=== Instructions for the task ===
In the listing that follows, count each line where the word "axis" appears; write nothing but the count.
START The data
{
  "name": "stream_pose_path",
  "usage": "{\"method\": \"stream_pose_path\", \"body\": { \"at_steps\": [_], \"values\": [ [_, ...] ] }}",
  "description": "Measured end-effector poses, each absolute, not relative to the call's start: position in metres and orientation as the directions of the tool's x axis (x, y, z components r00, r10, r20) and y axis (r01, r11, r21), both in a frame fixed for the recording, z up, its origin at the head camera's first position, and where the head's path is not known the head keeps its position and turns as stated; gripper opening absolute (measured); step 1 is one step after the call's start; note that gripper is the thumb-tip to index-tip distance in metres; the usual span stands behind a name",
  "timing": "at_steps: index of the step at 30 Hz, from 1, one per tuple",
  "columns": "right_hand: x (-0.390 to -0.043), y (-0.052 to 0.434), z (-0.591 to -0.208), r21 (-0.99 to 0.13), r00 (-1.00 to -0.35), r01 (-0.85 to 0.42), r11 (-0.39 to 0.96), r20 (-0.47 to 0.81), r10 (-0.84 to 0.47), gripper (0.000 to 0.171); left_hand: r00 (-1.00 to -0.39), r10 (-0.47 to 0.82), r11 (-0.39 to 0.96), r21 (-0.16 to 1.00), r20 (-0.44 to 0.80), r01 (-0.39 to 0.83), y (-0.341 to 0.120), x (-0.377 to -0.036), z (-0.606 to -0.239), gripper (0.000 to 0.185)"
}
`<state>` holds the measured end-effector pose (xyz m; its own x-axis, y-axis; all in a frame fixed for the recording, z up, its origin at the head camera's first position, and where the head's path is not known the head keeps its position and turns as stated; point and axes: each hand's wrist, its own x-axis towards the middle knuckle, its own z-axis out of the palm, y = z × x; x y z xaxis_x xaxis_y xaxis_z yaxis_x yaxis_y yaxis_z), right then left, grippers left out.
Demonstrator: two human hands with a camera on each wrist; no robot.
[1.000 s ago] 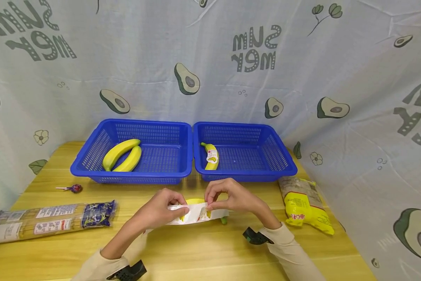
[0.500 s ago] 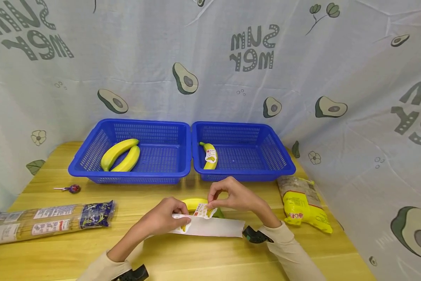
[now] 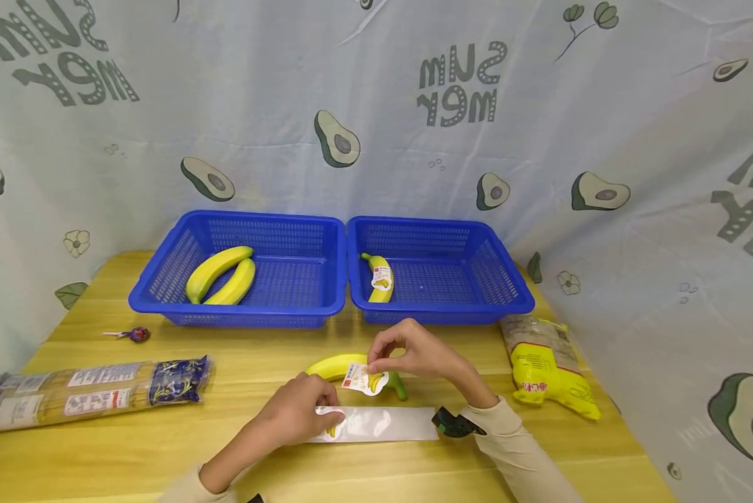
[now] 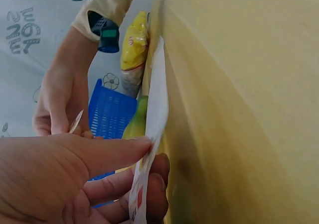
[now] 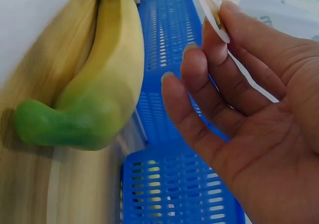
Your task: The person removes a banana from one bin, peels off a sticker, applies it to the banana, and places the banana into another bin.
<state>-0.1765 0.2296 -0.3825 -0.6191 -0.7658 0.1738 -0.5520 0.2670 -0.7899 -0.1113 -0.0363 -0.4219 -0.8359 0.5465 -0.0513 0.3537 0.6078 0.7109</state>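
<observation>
My right hand (image 3: pixel 417 353) pinches a white sticker (image 3: pixel 359 379) with a banana picture between thumb and index finger, in the head view just above a banana (image 3: pixel 335 366). In the right wrist view the same banana (image 5: pixel 112 79) lies on the table beside that hand, green stem toward the camera. Nearer the front edge, my left hand (image 3: pixel 297 409) holds a white backing strip (image 3: pixel 389 423) by its left end, thumb on top. One banana sticker (image 3: pixel 331 427) shows on the strip by the thumb. In the left wrist view the strip (image 4: pixel 157 99) is seen nearly edge-on.
Two bananas lie in the left blue basket (image 3: pixel 238 316); one banana with a sticker (image 3: pixel 381 279) lies in the right blue basket (image 3: pixel 446 314). A lollipop (image 3: pixel 139 334) and a noodle packet (image 3: pixel 93 392) are at left, a yellow bag (image 3: pixel 549 367) at right.
The sticker has come off the backing strip and stays in my right hand. My left hand has drawn the strip down toward the front edge, uncovering more of the banana.
</observation>
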Motion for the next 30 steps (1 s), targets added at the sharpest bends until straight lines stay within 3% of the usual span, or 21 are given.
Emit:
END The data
=== Response area ===
2